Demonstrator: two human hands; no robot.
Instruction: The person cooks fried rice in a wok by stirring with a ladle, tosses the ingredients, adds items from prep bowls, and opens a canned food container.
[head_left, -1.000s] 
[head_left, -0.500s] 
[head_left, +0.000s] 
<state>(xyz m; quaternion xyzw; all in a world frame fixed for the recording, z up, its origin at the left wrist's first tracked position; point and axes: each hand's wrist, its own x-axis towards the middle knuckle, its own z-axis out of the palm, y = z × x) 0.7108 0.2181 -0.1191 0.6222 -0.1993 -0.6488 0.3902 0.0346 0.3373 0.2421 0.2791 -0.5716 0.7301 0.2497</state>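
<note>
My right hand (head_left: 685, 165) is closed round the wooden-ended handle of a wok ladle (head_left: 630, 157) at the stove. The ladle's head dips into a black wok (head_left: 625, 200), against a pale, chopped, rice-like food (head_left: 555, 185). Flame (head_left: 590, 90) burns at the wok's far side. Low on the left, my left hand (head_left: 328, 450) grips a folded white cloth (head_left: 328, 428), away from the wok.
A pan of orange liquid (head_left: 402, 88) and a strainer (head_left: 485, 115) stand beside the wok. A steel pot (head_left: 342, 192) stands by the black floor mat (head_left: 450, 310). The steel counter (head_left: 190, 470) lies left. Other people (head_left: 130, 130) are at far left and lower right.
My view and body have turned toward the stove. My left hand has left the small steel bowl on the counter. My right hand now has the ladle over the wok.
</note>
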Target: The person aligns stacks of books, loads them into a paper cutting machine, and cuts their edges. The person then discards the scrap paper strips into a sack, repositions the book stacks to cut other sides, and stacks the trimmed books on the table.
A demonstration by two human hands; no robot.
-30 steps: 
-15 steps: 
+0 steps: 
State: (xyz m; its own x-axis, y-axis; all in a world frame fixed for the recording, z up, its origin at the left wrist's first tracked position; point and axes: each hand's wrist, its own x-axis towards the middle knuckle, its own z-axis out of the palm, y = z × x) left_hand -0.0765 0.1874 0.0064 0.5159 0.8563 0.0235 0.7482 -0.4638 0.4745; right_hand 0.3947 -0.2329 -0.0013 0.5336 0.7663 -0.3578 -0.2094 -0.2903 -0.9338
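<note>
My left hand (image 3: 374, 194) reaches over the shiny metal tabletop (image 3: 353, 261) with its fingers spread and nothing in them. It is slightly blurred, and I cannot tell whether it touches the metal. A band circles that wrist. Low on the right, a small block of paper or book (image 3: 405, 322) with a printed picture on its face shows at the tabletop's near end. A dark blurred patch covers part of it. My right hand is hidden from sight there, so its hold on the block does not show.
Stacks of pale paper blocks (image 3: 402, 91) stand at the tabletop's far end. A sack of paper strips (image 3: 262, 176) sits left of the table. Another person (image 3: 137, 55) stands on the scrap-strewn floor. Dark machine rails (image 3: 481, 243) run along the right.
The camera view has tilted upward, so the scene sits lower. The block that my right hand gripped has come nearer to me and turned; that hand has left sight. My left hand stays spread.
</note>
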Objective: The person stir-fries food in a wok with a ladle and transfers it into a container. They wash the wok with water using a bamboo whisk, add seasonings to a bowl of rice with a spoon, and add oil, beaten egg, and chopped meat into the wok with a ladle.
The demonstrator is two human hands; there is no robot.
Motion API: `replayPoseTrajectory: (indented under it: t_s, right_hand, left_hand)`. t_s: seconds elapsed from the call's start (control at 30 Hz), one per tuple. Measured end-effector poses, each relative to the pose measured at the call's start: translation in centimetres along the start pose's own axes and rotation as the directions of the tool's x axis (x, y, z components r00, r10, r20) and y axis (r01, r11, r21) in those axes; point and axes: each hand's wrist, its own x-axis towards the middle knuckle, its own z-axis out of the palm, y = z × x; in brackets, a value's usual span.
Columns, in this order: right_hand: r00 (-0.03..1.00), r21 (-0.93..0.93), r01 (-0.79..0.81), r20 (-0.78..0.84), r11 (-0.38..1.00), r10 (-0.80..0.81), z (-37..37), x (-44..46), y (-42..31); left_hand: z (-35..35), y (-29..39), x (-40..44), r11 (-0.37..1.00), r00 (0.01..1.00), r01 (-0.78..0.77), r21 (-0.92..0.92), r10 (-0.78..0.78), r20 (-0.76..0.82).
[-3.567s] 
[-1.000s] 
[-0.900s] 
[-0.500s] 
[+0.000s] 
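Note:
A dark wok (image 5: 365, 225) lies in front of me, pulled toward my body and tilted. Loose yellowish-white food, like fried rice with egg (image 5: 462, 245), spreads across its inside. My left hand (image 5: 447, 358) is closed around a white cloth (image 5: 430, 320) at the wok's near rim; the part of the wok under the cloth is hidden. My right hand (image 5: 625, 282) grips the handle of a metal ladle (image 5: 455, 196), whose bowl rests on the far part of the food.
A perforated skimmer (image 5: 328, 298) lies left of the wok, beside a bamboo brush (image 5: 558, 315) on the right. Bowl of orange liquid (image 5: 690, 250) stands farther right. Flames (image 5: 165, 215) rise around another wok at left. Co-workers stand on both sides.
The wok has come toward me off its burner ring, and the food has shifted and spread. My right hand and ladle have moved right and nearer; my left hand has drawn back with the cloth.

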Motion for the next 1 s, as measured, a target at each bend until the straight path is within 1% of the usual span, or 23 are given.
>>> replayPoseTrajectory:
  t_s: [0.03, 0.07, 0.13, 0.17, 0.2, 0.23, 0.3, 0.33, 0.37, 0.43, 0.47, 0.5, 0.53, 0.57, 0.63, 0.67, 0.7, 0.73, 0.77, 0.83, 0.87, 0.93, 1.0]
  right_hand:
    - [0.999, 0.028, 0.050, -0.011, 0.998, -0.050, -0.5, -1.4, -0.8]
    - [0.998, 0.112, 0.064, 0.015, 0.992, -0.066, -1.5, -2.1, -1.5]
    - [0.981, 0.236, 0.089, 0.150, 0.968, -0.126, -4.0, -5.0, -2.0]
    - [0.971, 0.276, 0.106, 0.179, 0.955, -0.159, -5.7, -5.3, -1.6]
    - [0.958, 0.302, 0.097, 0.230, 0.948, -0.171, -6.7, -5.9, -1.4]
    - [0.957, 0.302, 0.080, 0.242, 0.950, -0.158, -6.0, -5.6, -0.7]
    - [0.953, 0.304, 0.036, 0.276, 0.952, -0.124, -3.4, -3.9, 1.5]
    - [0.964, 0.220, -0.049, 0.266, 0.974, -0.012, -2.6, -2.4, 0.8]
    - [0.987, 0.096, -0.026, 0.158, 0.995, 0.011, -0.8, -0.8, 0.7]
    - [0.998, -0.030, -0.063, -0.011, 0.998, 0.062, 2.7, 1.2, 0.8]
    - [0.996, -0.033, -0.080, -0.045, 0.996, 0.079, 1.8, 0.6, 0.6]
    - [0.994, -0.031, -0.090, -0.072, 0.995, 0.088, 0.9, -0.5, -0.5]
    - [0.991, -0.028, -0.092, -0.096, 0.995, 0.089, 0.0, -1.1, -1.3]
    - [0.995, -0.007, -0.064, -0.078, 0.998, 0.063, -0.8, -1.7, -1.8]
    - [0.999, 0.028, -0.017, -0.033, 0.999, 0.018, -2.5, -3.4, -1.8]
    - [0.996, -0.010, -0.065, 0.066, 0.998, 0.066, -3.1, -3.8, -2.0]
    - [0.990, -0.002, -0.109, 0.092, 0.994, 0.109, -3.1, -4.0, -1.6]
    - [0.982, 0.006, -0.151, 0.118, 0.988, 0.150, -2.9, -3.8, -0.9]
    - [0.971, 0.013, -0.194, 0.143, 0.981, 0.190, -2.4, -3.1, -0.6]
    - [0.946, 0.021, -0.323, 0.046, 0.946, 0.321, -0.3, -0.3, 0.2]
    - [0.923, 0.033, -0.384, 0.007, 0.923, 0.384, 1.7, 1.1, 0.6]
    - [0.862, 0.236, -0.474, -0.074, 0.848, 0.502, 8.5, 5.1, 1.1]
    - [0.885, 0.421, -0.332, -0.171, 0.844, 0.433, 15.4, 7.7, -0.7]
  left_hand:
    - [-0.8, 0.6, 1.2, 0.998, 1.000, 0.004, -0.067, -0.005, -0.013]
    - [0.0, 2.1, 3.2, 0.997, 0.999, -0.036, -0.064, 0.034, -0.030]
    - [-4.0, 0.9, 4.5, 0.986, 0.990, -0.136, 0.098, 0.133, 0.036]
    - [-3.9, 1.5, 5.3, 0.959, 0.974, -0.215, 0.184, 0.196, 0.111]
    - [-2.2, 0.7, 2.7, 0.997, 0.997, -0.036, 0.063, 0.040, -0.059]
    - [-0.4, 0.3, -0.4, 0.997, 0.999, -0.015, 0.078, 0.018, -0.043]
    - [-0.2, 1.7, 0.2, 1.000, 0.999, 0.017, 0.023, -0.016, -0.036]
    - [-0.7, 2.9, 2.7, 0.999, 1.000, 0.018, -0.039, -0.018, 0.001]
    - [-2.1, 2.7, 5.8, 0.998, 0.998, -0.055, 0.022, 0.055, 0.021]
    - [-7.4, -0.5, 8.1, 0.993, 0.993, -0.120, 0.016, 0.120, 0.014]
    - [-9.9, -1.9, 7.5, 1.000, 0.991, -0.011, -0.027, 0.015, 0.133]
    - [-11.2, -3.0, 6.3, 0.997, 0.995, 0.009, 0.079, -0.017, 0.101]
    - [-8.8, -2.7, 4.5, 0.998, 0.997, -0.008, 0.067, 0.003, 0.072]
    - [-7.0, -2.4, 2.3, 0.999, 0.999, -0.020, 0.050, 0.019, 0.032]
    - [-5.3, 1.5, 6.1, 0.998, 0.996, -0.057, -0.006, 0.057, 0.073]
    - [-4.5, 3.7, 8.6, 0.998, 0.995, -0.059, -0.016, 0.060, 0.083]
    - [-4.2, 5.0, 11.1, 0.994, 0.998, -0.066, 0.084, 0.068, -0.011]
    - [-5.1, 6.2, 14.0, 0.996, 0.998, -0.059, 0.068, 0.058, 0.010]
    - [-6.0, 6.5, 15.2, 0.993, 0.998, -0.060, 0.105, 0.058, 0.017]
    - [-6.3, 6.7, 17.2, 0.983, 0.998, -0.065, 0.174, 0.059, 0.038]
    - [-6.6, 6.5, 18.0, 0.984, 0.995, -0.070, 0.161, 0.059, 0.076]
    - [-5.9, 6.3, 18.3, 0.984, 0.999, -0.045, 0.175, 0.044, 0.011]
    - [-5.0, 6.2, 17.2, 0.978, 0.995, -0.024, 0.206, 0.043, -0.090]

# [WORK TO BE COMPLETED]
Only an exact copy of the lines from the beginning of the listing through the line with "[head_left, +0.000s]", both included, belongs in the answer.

# [TASK ANSWER]
Demonstrator: two human hands; no robot.
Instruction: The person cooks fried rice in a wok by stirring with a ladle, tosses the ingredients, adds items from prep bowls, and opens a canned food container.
[head_left, -1.000s] 
[head_left, -0.500s] 
[head_left, +0.000s] 

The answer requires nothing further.